Nous sommes dans un futur éloigné, quelque part dans ce qui fut l’Amérique. Quelque part *au-dessus*, plus précisément, car le sable a tout recouvert. Pourquoi, d’où vient-il, nous n’en saurons rien mais le fait est là, il ne cesse de progresser encore et encore et engloutit lentement mais implacablement tout ce que l’homme s’échine à persister de construire. Devenus par la force des choses nomades, les gens se sont organisés en cités éphémères, protégées un temps de l’enfouissement dans le sable par de hauts murs. Les gens plongent dans le sable, s’y mouvant avec l’aide de combinaisons électroniques leur permettant d’en diriger la structure mentalement. Ils plongent le plus profondément possible pour rapporter à la surface tout ce qu’ils peuvent monnayer (et utiliser).
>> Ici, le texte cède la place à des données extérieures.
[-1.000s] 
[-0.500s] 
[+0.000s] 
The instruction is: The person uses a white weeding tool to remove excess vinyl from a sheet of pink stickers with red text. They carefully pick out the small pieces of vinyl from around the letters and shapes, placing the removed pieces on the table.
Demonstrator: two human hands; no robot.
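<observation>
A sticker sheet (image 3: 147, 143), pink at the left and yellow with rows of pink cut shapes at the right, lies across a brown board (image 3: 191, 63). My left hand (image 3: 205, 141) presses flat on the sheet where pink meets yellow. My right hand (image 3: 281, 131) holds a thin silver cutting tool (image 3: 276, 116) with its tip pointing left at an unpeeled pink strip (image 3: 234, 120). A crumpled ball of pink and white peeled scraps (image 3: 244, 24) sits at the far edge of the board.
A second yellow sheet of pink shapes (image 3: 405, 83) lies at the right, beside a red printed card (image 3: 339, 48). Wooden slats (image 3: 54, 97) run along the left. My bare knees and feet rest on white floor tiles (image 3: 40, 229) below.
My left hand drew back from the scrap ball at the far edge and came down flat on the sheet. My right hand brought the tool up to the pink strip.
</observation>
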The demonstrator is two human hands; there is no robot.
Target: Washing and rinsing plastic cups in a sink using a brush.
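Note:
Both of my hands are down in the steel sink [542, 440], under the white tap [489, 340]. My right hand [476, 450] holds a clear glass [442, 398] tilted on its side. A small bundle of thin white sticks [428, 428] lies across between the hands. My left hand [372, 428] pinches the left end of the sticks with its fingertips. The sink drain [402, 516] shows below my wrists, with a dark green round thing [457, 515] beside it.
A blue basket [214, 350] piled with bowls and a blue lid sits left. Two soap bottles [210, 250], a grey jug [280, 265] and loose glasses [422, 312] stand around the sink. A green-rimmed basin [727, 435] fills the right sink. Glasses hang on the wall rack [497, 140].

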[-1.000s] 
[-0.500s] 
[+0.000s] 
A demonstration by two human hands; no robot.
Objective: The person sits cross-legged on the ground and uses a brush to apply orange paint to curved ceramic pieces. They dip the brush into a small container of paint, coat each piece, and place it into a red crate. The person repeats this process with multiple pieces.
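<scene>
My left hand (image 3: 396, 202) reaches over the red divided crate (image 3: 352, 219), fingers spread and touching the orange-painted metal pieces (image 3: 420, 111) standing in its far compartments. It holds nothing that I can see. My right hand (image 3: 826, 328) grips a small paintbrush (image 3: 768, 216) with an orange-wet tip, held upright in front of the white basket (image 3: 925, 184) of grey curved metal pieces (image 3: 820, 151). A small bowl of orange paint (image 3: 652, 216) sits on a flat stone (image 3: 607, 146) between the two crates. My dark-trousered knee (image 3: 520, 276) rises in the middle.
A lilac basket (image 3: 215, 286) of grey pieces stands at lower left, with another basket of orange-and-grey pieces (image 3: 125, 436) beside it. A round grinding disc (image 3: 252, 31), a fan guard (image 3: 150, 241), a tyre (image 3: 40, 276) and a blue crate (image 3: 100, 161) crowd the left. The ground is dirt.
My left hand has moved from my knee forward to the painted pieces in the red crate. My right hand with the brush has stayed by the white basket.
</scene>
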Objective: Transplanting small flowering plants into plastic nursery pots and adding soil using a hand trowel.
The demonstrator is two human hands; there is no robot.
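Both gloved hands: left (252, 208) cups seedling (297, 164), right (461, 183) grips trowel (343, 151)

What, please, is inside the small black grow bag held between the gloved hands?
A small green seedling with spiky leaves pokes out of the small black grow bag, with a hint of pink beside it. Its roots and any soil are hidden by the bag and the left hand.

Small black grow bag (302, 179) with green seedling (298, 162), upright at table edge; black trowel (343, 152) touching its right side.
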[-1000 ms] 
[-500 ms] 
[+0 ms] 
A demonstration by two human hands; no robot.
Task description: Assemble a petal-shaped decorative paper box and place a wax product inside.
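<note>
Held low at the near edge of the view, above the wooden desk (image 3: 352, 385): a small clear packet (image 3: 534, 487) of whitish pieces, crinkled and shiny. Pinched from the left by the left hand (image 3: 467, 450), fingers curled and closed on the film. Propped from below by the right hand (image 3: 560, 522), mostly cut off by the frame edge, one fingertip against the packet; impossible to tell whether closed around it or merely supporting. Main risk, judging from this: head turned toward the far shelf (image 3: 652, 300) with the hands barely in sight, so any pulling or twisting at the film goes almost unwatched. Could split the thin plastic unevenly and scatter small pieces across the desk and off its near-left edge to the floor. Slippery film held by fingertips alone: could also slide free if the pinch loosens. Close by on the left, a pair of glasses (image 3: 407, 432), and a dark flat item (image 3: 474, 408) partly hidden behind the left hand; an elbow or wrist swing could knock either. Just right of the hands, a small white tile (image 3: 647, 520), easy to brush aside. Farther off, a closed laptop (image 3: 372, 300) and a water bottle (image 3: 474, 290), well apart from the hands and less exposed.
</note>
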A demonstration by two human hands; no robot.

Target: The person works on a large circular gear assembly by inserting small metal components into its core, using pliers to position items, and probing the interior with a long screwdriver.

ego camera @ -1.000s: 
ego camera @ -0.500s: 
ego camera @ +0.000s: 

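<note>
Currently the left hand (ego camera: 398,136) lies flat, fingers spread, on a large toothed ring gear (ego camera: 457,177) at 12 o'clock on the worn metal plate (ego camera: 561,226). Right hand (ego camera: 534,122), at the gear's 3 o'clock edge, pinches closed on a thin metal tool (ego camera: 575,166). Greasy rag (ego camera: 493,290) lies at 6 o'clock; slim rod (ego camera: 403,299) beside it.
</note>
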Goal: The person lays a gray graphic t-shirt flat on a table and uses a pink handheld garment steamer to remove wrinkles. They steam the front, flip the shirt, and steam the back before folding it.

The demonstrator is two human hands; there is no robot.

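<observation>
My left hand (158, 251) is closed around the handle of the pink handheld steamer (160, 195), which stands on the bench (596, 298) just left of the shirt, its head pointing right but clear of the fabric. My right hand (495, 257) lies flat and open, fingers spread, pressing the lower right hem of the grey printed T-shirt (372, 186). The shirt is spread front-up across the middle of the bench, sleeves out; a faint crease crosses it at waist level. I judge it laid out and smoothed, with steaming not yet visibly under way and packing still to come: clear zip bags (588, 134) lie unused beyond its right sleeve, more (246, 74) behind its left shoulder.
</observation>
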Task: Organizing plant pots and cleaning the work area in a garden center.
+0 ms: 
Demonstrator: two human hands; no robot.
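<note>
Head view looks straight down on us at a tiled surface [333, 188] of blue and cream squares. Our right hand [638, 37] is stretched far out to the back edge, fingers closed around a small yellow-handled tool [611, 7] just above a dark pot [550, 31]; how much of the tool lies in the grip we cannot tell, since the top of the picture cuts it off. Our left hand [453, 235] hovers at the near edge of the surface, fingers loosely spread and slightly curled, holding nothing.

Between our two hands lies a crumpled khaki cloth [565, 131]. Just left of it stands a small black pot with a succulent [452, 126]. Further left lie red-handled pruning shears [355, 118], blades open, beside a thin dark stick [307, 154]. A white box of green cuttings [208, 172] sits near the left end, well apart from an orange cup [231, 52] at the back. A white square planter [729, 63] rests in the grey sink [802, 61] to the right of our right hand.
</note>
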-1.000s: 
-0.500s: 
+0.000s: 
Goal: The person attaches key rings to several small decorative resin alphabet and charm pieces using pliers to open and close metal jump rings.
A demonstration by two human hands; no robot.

Nos héros sont une famille nombreuse, que nous rencontrons alors que l’aîné accomplit une mission périlleuse… L’univers ici mis en place par Hugh Howey fonctionne bien et on visualise sans peine ces grains de sable qui s’infiltrent partout, on en aurait les lèvres gercées et la langue pâteuse rien qu’à y penser. L’histoire en elle-même tient bien les promesses de suspens avec rebondissements bienvenus etc. mais le traitement est hélas très commercial, formaté courts chapitres, cliffhangers et cie, rendant la lecture paradoxale : on *veut* savoir la suite tout en s’agaçant de notre propre crédulité.